In the past few years, machine learning has led to major breakthroughs in various areas, such as natural language processing, computer vision and speech recognition  . Much of this success has been based on collecting huge amounts of data. For example, one of Facebook’s latest Detectron models for object detection was trained on 3.5 billion images from Instagram.
For some applications of machine learning, this need of collecting data can be incredibly privacy-invasive. One such example application is predicting the next word that a person is going to use by considering the previous words. This is typically done using machine learning nowadays, e.g. with recurrent neural networks and LSTMs  . Although it is possible to train such a model using a text corpus from Wikipedia, the language found there differs from the one typically used by people in daily life.
One potential use case for such a model is to improve the results of speech recognition, another one to predict the next word that is typed on a mobile phone to help people type more quickly. In both cases, it would be beneficial to directly train on that data instead of using text from Wikipedia. This would allow training a model on the same data distribution that is also used for making predictions. However, directly collecting this data is a terrible idea because it is extremely private. Users do not want to send everything they type to a server.
Sending only randomized versions of the original data to the server, based on the ideas of Differential Privacy, is one potential solution to this problem. The second solution is Federated Learning, a new approach to machine learning where the training data does not leave the users’ computer at all. Instead of sharing their data, users compute weight updates themselves using their locally available data. It is a way of training a model without directly inspecting users’ data on a server. This blog post gives a high-level introduction to Federated Learning and the challenges that arise in this problem setting.
Federated Learning is a collaborative form of machine learning where the training process is distributed among many users. A server has the role of coordinating everything but most of the work is not performed by a central entity anymore but by a federation of users.
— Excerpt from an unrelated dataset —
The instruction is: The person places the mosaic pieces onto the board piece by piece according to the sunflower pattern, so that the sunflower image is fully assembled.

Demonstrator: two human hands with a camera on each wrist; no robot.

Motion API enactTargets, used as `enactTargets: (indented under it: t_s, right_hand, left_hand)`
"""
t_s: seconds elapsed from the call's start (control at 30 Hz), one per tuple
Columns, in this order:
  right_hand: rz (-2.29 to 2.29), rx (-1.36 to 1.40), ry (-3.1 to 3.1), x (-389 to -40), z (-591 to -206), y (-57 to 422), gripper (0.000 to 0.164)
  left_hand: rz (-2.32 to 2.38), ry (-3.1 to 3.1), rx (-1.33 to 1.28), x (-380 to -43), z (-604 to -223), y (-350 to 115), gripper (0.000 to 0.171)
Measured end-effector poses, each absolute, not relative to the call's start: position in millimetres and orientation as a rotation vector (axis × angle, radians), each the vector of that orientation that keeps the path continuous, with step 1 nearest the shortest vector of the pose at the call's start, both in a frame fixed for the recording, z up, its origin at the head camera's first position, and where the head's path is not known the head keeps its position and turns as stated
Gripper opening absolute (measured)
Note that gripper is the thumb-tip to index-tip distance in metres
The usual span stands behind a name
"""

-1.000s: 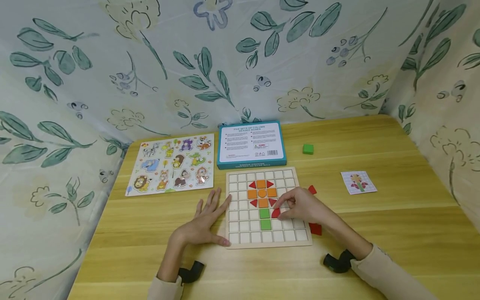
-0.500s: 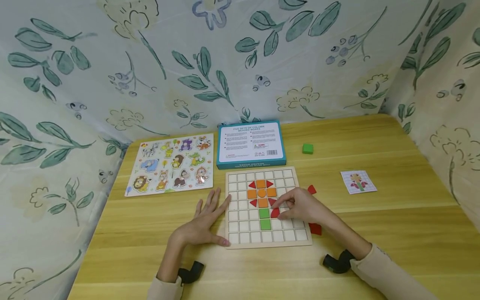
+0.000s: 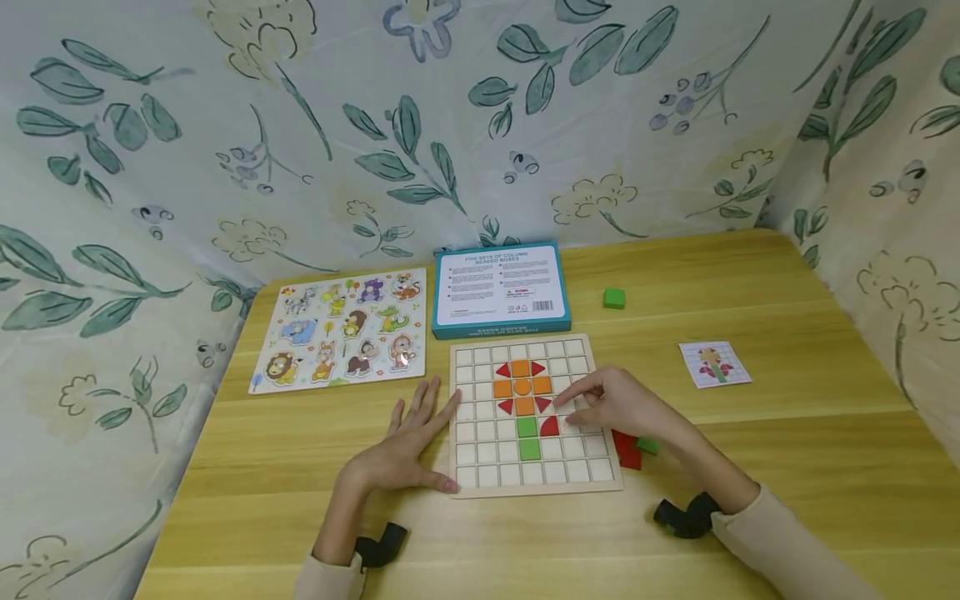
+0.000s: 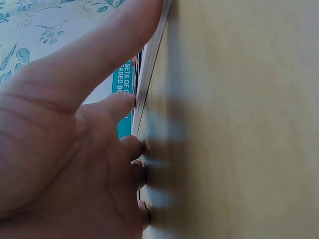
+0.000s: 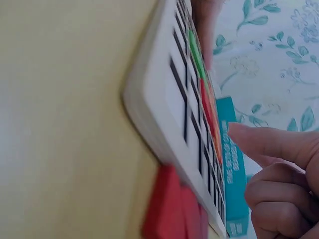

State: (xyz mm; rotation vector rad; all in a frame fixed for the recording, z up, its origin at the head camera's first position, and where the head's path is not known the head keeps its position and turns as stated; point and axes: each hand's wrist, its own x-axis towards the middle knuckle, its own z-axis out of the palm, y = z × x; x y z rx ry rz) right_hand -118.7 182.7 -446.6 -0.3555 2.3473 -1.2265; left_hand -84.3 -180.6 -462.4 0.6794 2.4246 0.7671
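A wooden grid board lies on the table with orange, red and green pieces set in its cells. Spread fingers of my left hand rest along its left edge, the thumb at the near left corner. Over the board's right side is my right hand, thumb and index finger apart with nothing between them, the other fingers curled in. Just left of those fingertips, a red quarter-round piece sits in the cell beside the upper green square. The right wrist view shows the bare thumb and fingers beside the board.
Red pieces and a green piece lie against the board's right edge. A green block and a pattern card are farther right. Behind the board stand a teal box and an animal puzzle.
My right hand has let go of the red quarter-round piece and drawn back to the right, its fingers parting. That piece stays in its cell. My left hand has not moved.
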Motion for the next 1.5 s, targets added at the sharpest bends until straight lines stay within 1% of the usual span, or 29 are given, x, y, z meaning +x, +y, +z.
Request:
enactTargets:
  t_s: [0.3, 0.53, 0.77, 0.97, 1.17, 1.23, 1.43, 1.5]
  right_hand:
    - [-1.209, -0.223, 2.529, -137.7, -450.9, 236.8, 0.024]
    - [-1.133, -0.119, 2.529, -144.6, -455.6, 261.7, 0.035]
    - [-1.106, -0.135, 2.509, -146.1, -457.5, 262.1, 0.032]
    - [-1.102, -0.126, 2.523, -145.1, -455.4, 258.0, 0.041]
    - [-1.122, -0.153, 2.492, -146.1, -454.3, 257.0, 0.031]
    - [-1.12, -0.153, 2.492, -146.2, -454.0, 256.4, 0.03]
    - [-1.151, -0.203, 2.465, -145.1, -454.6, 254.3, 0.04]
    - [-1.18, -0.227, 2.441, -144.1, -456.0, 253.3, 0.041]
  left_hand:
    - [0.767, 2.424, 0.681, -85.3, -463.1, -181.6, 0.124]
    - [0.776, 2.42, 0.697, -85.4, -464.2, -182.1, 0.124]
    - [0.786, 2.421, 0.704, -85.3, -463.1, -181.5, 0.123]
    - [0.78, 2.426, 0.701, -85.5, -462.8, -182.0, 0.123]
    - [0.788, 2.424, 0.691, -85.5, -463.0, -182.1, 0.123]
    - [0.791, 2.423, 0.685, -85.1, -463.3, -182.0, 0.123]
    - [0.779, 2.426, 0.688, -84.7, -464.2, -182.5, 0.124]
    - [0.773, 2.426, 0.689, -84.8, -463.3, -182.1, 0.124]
Before the start of the actual training process, the server initializes the model. Theoretically, this can be done arbitrarily, by using any of the common neural network initialization strategies or the equivalent for other model types. In practice, it is a good idea to use publicly available data to pretrain the model. For the example given above, this could be done by using text from Wikipedia. Although this does not produce the best possible model, it is a good starting point and can reduce the time until the Federated Learning process converges.
After the model is initialized, a certain number of users are randomly selected to improve the model. Each sampled user receives the current model from the server and uses their locally available data to compute a model update \(H_i\). All these updates are sent back to the server where they are averaged, weighted by the number of training examples that the respective clients used. The server then applies this update to the model, typically by using some form of gradient descent.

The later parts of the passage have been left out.